While the restoration of African agricultural landscapes is frequently thought to be entirely dependent on farmers' cropping methods, livestock should not be overlooked. Here are some key insights from the brief:
- Grasslands and rangelands cover up to 28 percent of the planet's land area and are one of the world's largest carbon sinks. Their mismanagement has serious negative consequences for the climate and their inhabitants – human and nonhuman alike.
- The benefits of traditional nomadic pastoralism can be replicated at a ranch level by adapting management systems such as Adaptive MultiPaddock Grazing. In both cases, the key is to force the animals to graze all palatable species (not just their favourite ones), and to bunch them at a high enough density for their hooves to break the soil’s crust, push down grass seeds, and trample unpalatable species into a mulch. Removing the animals before palatable plants are grazed too much, and then letting the land rest to allow grazed areas to regrow and new grass plants to sprout from pushed-down seeds before letting the animals back on, completes the cycle.
- Modern science has proven that these management systems, which the inhabitants of grassland biomes have pragmatically evolved over millennia, apply these principles and are the most effective. Nomadic pastoralism, for example, effectively mimics the soil-building, biodiversity-enhancing processes that created the world's wildlife-rich grasslands, where herd-bunching and migration to fresh grass was a service provided by carnivores.

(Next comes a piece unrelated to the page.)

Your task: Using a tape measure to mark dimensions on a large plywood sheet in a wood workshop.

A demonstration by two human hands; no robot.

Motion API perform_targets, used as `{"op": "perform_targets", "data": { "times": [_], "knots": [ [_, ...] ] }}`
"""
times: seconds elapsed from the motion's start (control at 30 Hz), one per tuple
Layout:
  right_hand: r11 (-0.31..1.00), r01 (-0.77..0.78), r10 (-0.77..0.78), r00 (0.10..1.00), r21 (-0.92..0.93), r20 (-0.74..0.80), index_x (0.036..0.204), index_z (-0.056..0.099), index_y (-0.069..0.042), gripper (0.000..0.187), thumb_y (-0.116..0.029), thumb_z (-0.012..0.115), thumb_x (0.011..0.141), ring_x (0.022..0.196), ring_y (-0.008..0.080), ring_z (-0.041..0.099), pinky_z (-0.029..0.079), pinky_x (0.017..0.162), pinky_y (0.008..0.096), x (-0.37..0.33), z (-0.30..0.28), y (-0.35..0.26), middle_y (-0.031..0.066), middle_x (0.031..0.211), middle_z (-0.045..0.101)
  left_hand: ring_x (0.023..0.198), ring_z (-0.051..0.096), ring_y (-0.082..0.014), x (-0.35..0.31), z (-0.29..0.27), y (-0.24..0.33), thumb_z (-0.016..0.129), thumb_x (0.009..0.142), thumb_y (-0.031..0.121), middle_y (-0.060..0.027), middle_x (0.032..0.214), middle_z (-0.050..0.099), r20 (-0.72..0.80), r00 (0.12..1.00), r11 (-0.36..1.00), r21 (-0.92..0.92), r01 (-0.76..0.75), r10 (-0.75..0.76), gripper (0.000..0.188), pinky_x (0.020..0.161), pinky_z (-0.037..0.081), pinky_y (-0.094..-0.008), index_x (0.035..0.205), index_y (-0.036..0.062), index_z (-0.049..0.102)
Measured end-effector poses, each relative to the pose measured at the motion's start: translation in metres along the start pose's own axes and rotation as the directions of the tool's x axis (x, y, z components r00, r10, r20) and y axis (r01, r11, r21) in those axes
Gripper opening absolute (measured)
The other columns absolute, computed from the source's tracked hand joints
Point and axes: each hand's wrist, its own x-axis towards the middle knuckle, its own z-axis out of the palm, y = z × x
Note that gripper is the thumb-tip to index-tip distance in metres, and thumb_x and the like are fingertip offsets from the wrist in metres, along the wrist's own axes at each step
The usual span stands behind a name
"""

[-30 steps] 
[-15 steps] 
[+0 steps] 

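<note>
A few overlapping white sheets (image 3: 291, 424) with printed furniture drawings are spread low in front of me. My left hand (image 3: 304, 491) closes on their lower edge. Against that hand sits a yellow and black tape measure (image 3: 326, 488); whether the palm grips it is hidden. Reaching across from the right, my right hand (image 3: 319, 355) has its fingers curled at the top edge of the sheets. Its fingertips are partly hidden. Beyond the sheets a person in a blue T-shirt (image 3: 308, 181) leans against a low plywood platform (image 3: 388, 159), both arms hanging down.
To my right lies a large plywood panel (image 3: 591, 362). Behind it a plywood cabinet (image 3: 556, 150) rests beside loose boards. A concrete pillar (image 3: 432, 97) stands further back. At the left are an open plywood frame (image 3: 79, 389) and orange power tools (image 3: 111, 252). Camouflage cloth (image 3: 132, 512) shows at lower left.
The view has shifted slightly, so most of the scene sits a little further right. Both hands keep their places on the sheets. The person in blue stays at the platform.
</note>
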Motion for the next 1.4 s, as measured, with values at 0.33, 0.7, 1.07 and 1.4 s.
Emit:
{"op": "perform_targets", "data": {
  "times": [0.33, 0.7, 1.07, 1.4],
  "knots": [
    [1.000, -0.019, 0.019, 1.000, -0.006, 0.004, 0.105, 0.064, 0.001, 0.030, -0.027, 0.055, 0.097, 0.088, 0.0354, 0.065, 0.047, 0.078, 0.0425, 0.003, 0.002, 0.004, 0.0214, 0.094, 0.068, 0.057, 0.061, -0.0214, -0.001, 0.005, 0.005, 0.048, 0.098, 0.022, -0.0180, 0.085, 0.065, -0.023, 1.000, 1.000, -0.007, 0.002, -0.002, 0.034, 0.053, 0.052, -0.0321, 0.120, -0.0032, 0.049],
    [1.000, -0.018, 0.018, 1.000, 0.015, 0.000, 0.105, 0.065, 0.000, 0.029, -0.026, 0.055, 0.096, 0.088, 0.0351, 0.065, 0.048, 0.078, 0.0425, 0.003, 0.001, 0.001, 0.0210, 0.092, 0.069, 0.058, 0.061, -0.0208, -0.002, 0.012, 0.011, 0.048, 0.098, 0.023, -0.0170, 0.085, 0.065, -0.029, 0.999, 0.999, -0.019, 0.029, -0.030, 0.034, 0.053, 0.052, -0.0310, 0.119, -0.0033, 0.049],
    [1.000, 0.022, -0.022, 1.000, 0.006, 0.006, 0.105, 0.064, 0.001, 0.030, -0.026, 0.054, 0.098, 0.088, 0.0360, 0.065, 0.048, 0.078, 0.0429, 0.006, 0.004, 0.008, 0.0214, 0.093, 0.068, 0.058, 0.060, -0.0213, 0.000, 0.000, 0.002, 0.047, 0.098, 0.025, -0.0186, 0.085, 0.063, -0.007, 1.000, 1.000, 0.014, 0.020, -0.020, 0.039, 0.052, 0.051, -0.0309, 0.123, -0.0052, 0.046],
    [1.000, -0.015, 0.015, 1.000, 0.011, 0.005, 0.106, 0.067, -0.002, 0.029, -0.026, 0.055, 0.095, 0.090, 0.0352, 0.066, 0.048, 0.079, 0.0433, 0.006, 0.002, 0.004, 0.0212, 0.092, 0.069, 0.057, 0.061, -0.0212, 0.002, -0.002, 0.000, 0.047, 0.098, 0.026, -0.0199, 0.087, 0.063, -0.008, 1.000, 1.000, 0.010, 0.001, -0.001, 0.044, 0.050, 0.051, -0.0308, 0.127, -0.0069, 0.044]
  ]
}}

- Mismanagement of grasslands is caused by a poor understanding of grassland ecology in dryland areas. For example, set-stocking – in which a low number of animals are left on the same paddock for weeks on end – degrades soils rapidly (the palatable species are overgrazed and the toxic ones are fertilised by manure), but is still enabled by policies that encourage pastoralists to settle down on ranches without appropriate management advice.
In sum…
None of Regreening Africa’s achievements, or the insights gained from them, would be possible without partnerships and collaborations between the programme and its various stakeholders – from donors and scientists to communities and farmers. The project’s insight reports invariably show the power of working collectively to achieve land restoration objectives.
About Regreening Africa
Regreening Africa was launched by the European Union in 2017 as a large pilot to test how to overcome the challenge of land degradation at scale. This ambitious research-in-development project is managed by World Agroforestry in collaboration with implementation partners and the communities with which it works. It makes use of a variety of land and soil restoration techniques that encourage the growth of trees in croplands, communal areas, and – where appropriate – pastoral areas, to restore ecosystem functions and thereby livelihoods. By end of the first phase in 2023, Regreening Africa aims to have reversed land degradation on one million hectares across eight countries in Sub-Sahara Africa: Kenya, Senegal, Rwanda, Ghana, Ethiopia, Mali, Niger, and Somalia.